_SOURCE DATA_.
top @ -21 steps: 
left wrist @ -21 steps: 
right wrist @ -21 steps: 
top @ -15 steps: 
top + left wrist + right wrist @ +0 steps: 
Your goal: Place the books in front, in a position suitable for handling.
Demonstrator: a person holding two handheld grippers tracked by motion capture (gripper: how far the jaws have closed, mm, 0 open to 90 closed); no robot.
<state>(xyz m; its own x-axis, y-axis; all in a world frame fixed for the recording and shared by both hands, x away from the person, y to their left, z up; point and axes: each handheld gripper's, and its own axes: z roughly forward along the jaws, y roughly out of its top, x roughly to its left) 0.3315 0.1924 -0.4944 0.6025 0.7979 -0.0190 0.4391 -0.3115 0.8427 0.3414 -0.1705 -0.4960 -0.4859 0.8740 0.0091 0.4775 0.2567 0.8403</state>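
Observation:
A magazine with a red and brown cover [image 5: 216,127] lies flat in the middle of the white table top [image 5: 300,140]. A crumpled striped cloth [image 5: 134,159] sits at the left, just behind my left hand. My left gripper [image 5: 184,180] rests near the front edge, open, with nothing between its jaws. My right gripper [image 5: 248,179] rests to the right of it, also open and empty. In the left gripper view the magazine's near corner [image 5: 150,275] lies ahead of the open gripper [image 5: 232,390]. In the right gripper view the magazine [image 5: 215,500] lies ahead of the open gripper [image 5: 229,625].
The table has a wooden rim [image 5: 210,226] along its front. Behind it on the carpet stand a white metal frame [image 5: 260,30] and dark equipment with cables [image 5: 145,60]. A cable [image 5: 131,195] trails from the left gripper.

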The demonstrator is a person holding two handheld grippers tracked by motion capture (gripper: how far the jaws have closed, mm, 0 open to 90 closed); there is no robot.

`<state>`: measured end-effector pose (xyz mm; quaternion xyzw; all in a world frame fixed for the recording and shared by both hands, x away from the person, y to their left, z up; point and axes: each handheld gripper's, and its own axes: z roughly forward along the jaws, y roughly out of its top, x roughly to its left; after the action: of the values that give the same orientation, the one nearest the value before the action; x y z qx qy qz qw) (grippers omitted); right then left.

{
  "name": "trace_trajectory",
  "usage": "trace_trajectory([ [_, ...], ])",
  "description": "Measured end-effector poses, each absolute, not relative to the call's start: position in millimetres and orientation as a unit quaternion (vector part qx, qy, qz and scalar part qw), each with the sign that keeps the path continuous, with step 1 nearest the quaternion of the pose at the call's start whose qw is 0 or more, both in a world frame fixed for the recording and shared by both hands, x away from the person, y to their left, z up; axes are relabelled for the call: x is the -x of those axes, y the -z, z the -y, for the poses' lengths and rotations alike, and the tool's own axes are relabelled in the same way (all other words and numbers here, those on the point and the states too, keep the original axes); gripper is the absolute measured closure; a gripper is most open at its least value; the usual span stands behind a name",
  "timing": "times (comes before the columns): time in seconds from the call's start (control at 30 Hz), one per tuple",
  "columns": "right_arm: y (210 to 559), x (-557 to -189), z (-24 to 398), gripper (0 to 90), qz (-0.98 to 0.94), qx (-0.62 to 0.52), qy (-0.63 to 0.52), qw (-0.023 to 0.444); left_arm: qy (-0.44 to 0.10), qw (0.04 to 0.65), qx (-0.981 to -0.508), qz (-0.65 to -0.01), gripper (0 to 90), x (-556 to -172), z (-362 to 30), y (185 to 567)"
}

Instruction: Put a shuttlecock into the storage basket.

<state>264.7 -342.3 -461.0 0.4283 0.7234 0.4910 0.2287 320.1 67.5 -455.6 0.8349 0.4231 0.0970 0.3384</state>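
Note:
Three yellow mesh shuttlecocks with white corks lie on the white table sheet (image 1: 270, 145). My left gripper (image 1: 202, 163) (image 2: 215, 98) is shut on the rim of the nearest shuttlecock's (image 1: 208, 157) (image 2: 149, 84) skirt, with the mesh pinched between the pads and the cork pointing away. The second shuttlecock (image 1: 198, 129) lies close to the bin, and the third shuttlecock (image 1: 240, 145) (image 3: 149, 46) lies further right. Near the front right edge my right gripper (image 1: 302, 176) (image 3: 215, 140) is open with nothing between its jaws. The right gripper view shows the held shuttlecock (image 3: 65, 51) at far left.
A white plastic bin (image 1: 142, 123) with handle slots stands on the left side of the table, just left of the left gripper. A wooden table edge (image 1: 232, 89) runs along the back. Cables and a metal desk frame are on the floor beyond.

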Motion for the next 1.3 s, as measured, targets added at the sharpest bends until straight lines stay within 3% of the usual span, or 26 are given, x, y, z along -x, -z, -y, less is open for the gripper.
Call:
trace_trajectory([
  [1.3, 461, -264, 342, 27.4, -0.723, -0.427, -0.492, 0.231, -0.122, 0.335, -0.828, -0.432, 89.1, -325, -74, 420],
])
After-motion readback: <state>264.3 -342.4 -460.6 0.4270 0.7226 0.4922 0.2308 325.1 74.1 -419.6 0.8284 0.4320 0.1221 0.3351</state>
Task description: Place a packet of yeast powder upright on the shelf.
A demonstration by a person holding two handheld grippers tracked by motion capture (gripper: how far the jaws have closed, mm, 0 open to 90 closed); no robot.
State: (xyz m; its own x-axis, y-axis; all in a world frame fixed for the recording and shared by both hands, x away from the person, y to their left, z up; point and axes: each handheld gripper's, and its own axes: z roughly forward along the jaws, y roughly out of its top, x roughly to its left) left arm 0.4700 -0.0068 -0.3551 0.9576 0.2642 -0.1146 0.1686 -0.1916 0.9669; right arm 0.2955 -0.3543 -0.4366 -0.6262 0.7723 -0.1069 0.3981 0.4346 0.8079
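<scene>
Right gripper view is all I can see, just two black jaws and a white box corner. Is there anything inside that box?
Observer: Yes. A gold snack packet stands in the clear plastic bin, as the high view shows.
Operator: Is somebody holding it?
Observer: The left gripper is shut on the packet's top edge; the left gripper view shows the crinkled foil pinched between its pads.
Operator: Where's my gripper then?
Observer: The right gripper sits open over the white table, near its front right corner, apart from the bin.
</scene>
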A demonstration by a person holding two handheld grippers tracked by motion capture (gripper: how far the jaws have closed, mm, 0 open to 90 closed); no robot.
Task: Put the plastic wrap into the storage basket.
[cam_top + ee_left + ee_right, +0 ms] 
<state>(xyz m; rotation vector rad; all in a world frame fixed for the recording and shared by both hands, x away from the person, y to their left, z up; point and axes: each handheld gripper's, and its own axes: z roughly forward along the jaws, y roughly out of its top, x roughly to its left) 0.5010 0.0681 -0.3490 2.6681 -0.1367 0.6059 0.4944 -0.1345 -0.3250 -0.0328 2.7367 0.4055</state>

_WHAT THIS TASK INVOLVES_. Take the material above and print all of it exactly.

_COMPLETED EXERCISE_.
top @ -21 steps: 
left wrist @ -21 steps: 
right wrist @ -21 steps: 
top @ -15 steps: 
top + left wrist + right wrist @ +0 steps: 
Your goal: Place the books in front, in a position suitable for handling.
Demonstrator: a person holding two handheld grippers tracked by motion capture (gripper: how far the jaws have closed, mm, 0 open to 90 closed); no robot.
<state>(xyz m; its own x-axis, y-axis; all in a world frame fixed for the recording and shared by both hands, x away from the person, y to their left, z up; point and axes: each handheld gripper's, and its own axes: z roughly forward along the jaws, y roughly out of its top, x roughly to its left) 0.3315 0.1924 -0.4944 0.6025 0.7979 -0.0190 0.4391 -0.3115 0.8427 0.3414 -0.1705 -0.4960 -0.4859 0.8740 0.0091 0.4775 0.2567 0.8403</state>
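Observation:
A magazine with a red and brown cover [image 5: 216,127] lies flat in the middle of the white table top [image 5: 300,140]. A crumpled striped cloth [image 5: 134,159] sits at the left, just behind my left hand. My left gripper [image 5: 184,180] rests near the front edge, open, with nothing between its jaws. My right gripper [image 5: 248,179] rests to the right of it, also open and empty. In the left gripper view the magazine's near corner [image 5: 150,275] lies ahead of the open gripper [image 5: 232,390]. In the right gripper view the magazine [image 5: 215,500] lies ahead of the open gripper [image 5: 229,625].
The table has a wooden rim [image 5: 210,226] along its front. Behind it on the carpet stand a white metal frame [image 5: 260,30] and dark equipment with cables [image 5: 145,60]. A cable [image 5: 131,195] trails from the left gripper.
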
The demonstrator is a person holding two handheld grippers tracked by motion capture (gripper: how far the jaws have closed, mm, 0 open to 90 closed); there is no robot.

`<state>`: measured end-effector pose (xyz mm; quaternion xyzw; all in a world frame fixed for the recording and shared by both hands, x away from the person, y to their left, z up; point and axes: each handheld gripper's, and its own axes: z roughly forward along the jaws, y roughly out of its top, x roughly to its left; after the action: of the values that give the same orientation, the one nearest the value before the action; x y z qx qy qz qw) (grippers omitted); right then left.

{
  "name": "trace_trajectory",
  "usage": "trace_trajectory([ [_, ...], ])",
  "description": "Measured end-effector poses, each absolute, not relative to the call's start: position in millimetres and orientation as a unit quaternion (vector part qx, qy, qz and scalar part qw), each with the sign that keeps the path continuous, with step 1 nearest the quaternion of the pose at the call's start whose qw is 0 or more, both in a world frame fixed for the recording and shared by both hands, x away from the person, y to their left, z up; axes are relabelled for the call: x is the -x of those axes, y the -z, z the -y, for the poses' lengths and rotations alike, and the tool's own axes are relabelled in the same way (all other words and numbers here, those on the point and the states too, keep the original axes); gripper is the absolute measured closure; a gripper is most open at its least value; the usual span stands behind a name",
  "timing": "times (comes before the columns): time in seconds from the call's start (control at 30 Hz), one per tuple",
  "columns": "right_arm: y (210 to 559), x (-557 to -189), z (-24 to 398), gripper (0 to 90), qz (-0.98 to 0.94), qx (-0.62 to 0.52), qy (-0.63 to 0.52), qw (-0.023 to 0.444); left_arm: qy (-0.44 to 0.10), qw (0.04 to 0.65), qx (-0.981 to -0.508), qz (-0.65 to -0.01), gripper (0 to 90), x (-556 to -172), z (-362 to 30), y (185 to 567)"
}

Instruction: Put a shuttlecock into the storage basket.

<state>264.7 -342.3 -461.0 0.4283 0.7234 0.4910 0.2287 320.1 67.5 -455.6 0.8349 0.4231 0.0970 0.3384</state>
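Note:
Three yellow mesh shuttlecocks with white corks lie on the white table sheet (image 1: 270, 145). My left gripper (image 1: 202, 163) (image 2: 215, 98) is shut on the rim of the nearest shuttlecock's (image 1: 208, 157) (image 2: 149, 84) skirt, with the mesh pinched between the pads and the cork pointing away. The second shuttlecock (image 1: 198, 129) lies close to the bin, and the third shuttlecock (image 1: 240, 145) (image 3: 149, 46) lies further right. Near the front right edge my right gripper (image 1: 302, 176) (image 3: 215, 140) is open with nothing between its jaws. The right gripper view shows the held shuttlecock (image 3: 65, 51) at far left.
A white plastic bin (image 1: 142, 123) with handle slots stands on the left side of the table, just left of the left gripper. A wooden table edge (image 1: 232, 89) runs along the back. Cables and a metal desk frame are on the floor beyond.
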
Motion for the next 1.3 s, as measured, targets added at the sharpest bends until straight lines stay within 3% of the usual span, or 26 are given, x, y, z along -x, -z, -y, less is open for the gripper.
Call:
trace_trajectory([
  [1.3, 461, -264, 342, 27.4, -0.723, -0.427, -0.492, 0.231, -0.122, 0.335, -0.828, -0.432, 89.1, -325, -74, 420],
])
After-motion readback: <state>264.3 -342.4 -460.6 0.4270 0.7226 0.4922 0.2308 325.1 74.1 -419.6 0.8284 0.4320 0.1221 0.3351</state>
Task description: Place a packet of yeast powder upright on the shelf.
A demonstration by a person holding two handheld grippers tracked by motion capture (gripper: how far the jaws have closed, mm, 0 open to 90 closed); no robot.
State: (xyz m; its own x-axis, y-axis; all in a world frame fixed for the recording and shared by both hands, x away from the person, y to their left, z up; point and axes: each handheld gripper's, and its own axes: z roughly forward along the jaws, y roughly out of its top, x roughly to its left) left arm 0.4700 -0.0068 -0.3551 0.9576 0.2642 -0.1146 0.1686 -0.1916 0.9669; right arm 0.2955 -0.3543 -0.4366 -0.6262 0.7723 -0.1069 0.3981 0.4346 0.8079
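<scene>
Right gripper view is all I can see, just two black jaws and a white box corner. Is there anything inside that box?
Observer: Yes. A gold snack packet stands in the clear plastic bin, as the high view shows.
Operator: Is somebody holding it?
Observer: The left gripper is shut on the packet's top edge; the left gripper view shows the crinkled foil pinched between its pads.
Operator: Where's my gripper then?
Observer: The right gripper sits open over the white table, near its front right corner, apart from the bin.
</scene>
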A demonstration by a person holding two handheld grippers tracked by motion capture (gripper: how far the jaws have closed, mm, 0 open to 90 closed); no robot.
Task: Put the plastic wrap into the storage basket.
[cam_top + ee_left + ee_right, +0 ms] 
<state>(xyz m; rotation vector rad; all in a world frame fixed for the recording and shared by both hands, x away from the person, y to their left, z up; point and axes: each handheld gripper's, and its own axes: z roughly forward along the jaws, y roughly out of its top, x roughly to its left) 0.5010 0.0681 -0.3490 2.6681 -0.1367 0.6059 0.4944 -0.1345 -0.3250 -0.0328 2.7367 0.4055</state>

No additional output will be produced.